Pattern 3: Complete LLM Pipeline with Multiple Guardrails

def safe_llm_pipeline(user_input, use_rag=True):
    """Complete LLM pipeline with comprehensive guardrails."""

    # === INPUT GUARDRAILS ===

    # 1. Safety check
    safety_scores = check_safety(user_input)
    if max(safety_scores.values()) >= 0.7:
        return {"error": "Inappropriate content detected", "blocked": True}

    # 2. PII detection and redaction
    pii_input = detect_pii(user_input)
    if pii_input.get("fdl_sensitive_information_scores"):
        user_input = redact_pii(user_input, pii_input)

    # === LLM PROCESSING ===

    context = None
    if use_rag:
        context = retrieve_from_knowledge_base(user_input)

    llm_response = generate_llm_response(user_input, context)

    # === OUTPUT GUARDRAILS ===

    # 3. PII detection in output
    pii_output = detect_pii(llm_response)
    if pii_output.get("fdl_sensitive_information_scores"):
        llm_response = redact_pii(llm_response, pii_output)
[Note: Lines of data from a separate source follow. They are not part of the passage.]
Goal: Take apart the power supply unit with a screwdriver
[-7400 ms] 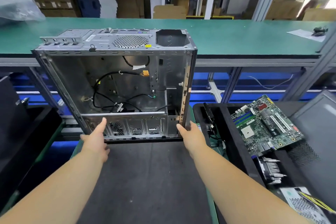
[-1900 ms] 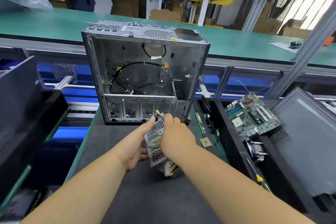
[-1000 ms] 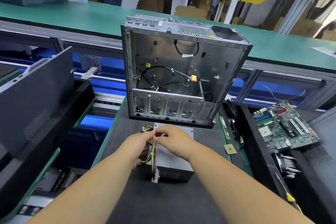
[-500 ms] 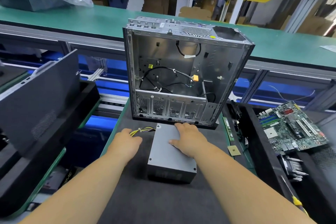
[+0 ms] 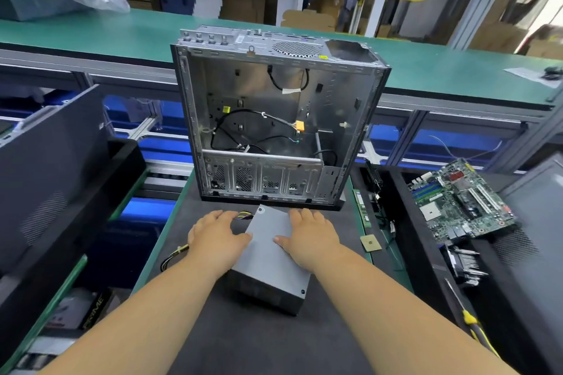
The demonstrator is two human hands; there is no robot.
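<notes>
The grey power supply unit (image 5: pixel 269 256) lies flat on the black mat (image 5: pixel 243 341), just in front of the empty computer case (image 5: pixel 274 119). My left hand (image 5: pixel 214 239) rests on its left side with the thumb on the top face. My right hand (image 5: pixel 310 237) lies on its right side, fingers straight. Yellow and black cables (image 5: pixel 173 254) trail out from the unit to the left, under my left hand. A screwdriver with a yellow handle (image 5: pixel 470 321) lies at the right, in the black bin.
A green motherboard (image 5: pixel 460 201) and a heatsink (image 5: pixel 466 265) lie in the black bin at right. A small CPU chip (image 5: pixel 370 243) and a RAM stick (image 5: pixel 362 207) sit on the mat's right edge. A dark side panel (image 5: pixel 48 170) leans at left.
Both hands now lie on either side of the power supply unit, which has turned slightly and slid nearer to me. The left hand moved from the mat onto the unit.
</notes>
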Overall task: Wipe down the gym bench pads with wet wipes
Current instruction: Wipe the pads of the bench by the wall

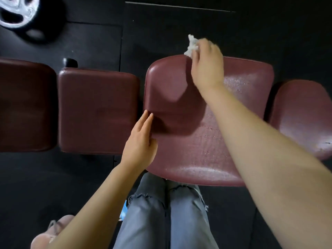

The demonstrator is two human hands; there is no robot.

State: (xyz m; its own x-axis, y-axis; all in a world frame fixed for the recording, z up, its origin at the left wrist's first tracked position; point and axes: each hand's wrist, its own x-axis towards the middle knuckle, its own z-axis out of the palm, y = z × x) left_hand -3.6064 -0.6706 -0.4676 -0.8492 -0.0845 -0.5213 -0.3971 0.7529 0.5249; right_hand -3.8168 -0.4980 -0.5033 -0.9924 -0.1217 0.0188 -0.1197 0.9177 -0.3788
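Note:
A wide maroon bench pad (197, 141) fills the middle of the head view, with wet streaks on its right and near parts. My right hand (206, 63) grips a crumpled white wet wipe (191, 45) at the pad's far edge. My left hand (140, 141) rests with straight fingers on the pad's left edge. A smaller maroon pad (97, 110) lies to the left, another (25, 105) at the far left, and one more (303, 119) at the right.
Black rubber flooring (170, 26) surrounds the bench. A silver and black weight plate (19, 13) lies at the top left. A black bench foot (70, 62) shows behind the smaller pad. My legs in grey jeans (167, 212) stand against the pad's near edge.

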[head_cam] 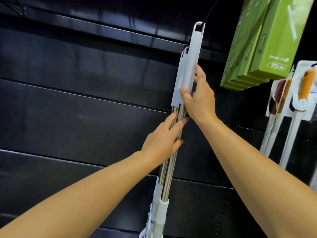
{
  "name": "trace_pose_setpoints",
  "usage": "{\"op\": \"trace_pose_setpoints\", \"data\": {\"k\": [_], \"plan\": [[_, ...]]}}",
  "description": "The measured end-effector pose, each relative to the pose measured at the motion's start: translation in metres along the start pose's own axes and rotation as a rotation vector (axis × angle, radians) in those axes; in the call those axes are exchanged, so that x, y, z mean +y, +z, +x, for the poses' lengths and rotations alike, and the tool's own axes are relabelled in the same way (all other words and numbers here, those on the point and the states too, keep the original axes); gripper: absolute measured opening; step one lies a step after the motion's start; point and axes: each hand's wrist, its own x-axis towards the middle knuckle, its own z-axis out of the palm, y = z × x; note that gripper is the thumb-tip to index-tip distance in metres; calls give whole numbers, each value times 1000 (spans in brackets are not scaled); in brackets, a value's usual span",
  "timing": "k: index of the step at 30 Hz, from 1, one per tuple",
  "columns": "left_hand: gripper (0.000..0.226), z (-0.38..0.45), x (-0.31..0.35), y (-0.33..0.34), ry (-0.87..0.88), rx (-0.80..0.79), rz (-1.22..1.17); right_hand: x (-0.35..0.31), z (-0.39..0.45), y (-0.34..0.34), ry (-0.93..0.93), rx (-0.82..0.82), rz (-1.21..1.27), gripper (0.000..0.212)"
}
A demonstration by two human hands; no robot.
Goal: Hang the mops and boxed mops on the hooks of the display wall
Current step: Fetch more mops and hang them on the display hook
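Observation:
Three mops [187, 66] with white handle caps and steel poles hang close together in front of the black display wall [85, 83]. The front mop's white loop [199, 27] sits over a black hook [210, 12]. My right hand [199, 97] holds the lower end of the white caps, thumb in front and fingers behind. My left hand [164, 140] grips the steel poles [169, 169] just below. The mop heads are out of view at the bottom.
Several green mop boxes [267, 48] marked 35cm hang at the upper right. Below them hang carded mops [295, 93] with orange and red pictures and white poles. The black slat wall to the left is bare.

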Motion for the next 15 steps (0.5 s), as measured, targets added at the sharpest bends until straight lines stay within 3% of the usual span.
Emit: {"op": "trace_pose_setpoints", "data": {"k": [6,11,15], "plan": [[72,3,-7,5,30,-41,83,5,8,2,16,-103,-180,81],[80,9,-22,18,45,-79,156,17,13,16,33,-109,-190,78],[83,3,-45,36,93,-160,292,32,14,30,49,-201,-362,81]]}}
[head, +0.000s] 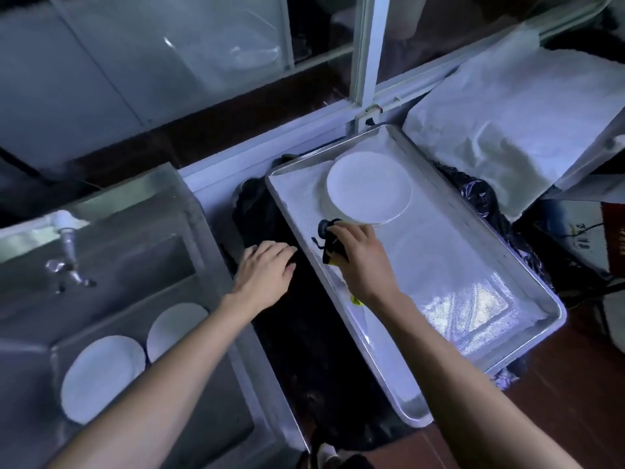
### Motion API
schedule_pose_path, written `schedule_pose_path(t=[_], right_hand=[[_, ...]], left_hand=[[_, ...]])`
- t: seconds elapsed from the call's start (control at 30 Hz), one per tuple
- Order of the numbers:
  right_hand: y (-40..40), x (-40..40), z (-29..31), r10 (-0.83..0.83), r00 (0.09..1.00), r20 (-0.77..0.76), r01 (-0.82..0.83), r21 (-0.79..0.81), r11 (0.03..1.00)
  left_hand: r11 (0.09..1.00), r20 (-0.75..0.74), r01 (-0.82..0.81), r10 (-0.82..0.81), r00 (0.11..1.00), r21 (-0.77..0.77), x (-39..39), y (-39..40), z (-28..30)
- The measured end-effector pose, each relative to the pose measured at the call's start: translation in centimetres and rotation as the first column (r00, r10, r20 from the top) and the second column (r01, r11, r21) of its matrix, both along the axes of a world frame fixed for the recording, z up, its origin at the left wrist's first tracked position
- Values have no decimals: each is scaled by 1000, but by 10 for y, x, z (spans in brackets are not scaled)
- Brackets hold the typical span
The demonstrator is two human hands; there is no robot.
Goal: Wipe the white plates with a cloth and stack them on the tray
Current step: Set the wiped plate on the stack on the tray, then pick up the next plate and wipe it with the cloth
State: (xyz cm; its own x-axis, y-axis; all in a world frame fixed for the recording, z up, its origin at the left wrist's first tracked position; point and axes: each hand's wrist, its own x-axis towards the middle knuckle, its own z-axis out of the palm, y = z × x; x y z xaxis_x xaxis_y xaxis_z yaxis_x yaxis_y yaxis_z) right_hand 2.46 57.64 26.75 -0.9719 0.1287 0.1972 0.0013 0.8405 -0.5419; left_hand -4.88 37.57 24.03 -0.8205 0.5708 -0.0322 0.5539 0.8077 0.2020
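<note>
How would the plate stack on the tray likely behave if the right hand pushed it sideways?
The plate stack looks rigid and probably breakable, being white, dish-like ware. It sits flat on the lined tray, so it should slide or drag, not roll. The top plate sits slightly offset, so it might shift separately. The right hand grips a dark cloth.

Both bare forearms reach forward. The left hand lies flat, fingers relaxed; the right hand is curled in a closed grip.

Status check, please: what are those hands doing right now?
Right hand grips dark cloth beside stacked plates on tray. Left hand open. Two plates wait in sink.
</note>
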Motion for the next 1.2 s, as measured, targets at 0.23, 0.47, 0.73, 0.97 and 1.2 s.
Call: schedule_pose_path(t=[0.23, 0.47, 0.73, 0.97, 1.2], right_hand=[[-122, -20, 8, 209, 977, 33, -211, 76, 975], [-258, -22, -6, 366, 925, 106, -376, 92, 922], [-381, -33, -33, 430, 867, 250, -457, 60, 887], [-410, -36, -69, 384, 870, 309, -392, -41, 919], [-399, -56, -119, 360, 851, 382, -341, -121, 932]], left_hand=[[982, 45, -188, 187, 981, 26, 30, -141, -3], [915, 146, -404, 400, 905, 1, 65, -282, -34], [886, 216, -449, 464, 859, -119, 91, -387, -65], [912, 235, -368, 404, 884, -184, 79, -408, -92], [876, 305, -455, 482, 822, -157, 57, -402, -137]])
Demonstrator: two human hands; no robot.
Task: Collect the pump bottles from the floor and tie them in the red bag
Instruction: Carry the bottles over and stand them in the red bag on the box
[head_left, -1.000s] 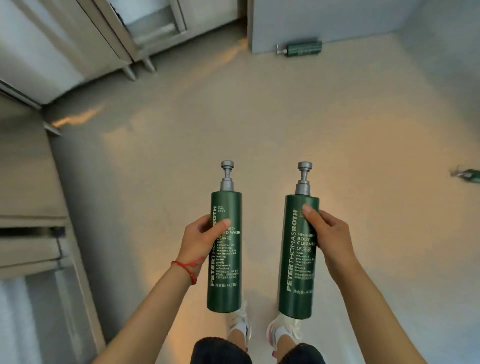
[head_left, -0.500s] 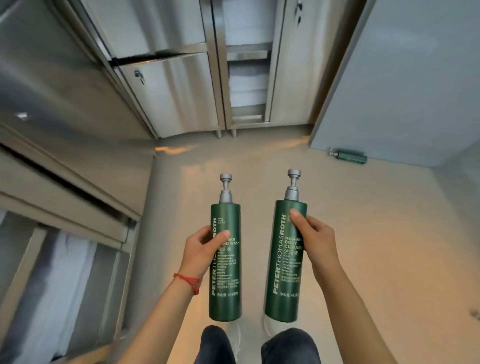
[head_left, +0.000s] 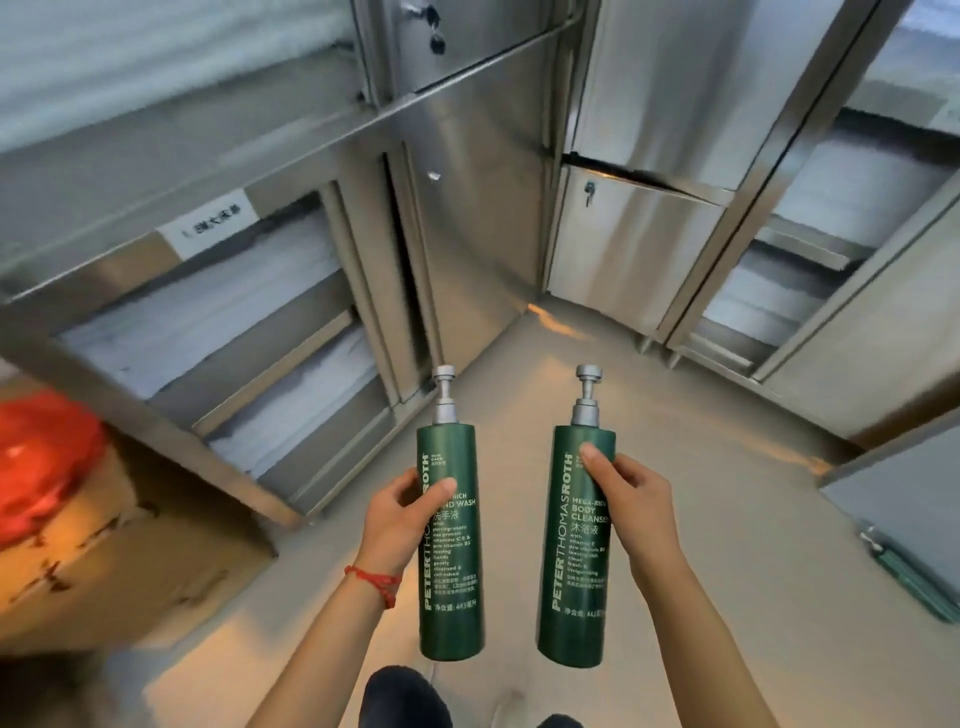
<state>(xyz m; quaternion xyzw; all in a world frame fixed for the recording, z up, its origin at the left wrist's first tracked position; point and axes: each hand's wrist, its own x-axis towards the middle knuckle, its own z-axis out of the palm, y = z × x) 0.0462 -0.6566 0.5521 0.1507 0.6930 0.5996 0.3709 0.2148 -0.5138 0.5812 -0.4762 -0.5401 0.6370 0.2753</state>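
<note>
Bottles fill both my hands: my left hand (head_left: 397, 519) is wrapped around the hand wash bottle (head_left: 448, 540), my right hand (head_left: 636, 506) around the body cleanser bottle (head_left: 574, 551), both upright, pumps up. Left of the hand wash bottle, the red bag (head_left: 44, 462) sits on a cardboard box (head_left: 130, 566). Far right of it, a third green bottle (head_left: 911, 574) lies on the floor (head_left: 701, 415).

Two green pump bottles up, one per hand!
Hand wash bottle (head_left: 448, 540) upright in the left hand (head_left: 397, 522), body cleanser bottle (head_left: 575, 551) upright in the right hand (head_left: 631, 512); a third bottle (head_left: 914, 579) lies floored far right; red bag (head_left: 44, 462) far left.
</note>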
    # 4. Faithfulness check (for RAG)
    warning = None
    if use_rag and context:
        faithfulness = check_faithfulness(llm_response, context)
        if faithfulness.get("fdl_faithful_score", 0) < 0.7:
            warning = "Response may contain unsupported claims"

    return {
        "response": llm_response,
        "warning": warning,
        "blocked": False
    }

Best Practices

  1. Layer Multiple Guardrails: Use safety + PII for inputs, faithfulness + PII for outputs
  2. Set Appropriate Thresholds: Adjust risk score thresholds based on your use case sensitivity
  3. Log All Checks: Track guardrail results for monitoring and continuous improvement
  4. Handle Gracefully: Provide helpful user-facing messages when content is blocked
  5. Monitor Performance: Track false positives/negatives and adjust thresholds accordingly
  6. Consider Latency: Guardrail checks add ~100-300ms - use async calls when possible
  7. Respect Rate Limits: Free tier has limits (2 req/s, 70 req/hr, 200 req/day)

Error Handling

def safe_guardrail_check(guardrail_func, *args, **kwargs):
    """Wrapper for safe guardrail execution with error handling."""
    try:
        response = guardrail_func(*args, **kwargs)
        return response, None

    except requests.exceptions.HTTPError as e:
        if e.response.status_code == 401:
            error = "Authentication failed. Check your API key."
        elif e.response.status_code == 413:
            error = "Input exceeds token length limit."
        elif e.response.status_code == 429:
            error = "Rate limit exceeded. Please retry later."
        else:
            error = f"HTTP error: {e.response.status_code}"

        return None, error

    except requests.exceptions.Timeout:
        return None, "Request timed out."

    except Exception as e:
        return None, f"Unexpected error: {str(e)}"

# Usage
safety_result, error = safe_guardrail_check(check_safety, user_input)
if error:
    print(f"Guardrail check failed: {error}")
    # Fallback behavior
else:
    # Process safety_result
    pass

Next Steps


Summary

You’ve learned how to:
  • ✅ Use Safety Guardrails to detect harmful content across 10 dimensions
  • ✅ Detect and redact PII, PHI, and custom sensitive information
  • ✅ Check response faithfulness to prevent hallucinations in RAG applications
  • ✅ Integrate multiple guardrails into your LLM pipeline
  • ✅ Handle errors and respect rate limits
Each guardrail type uses a different endpoint and response format optimized for its specific protection purpose. Combine multiple guardrails for comprehensive LLM application safety.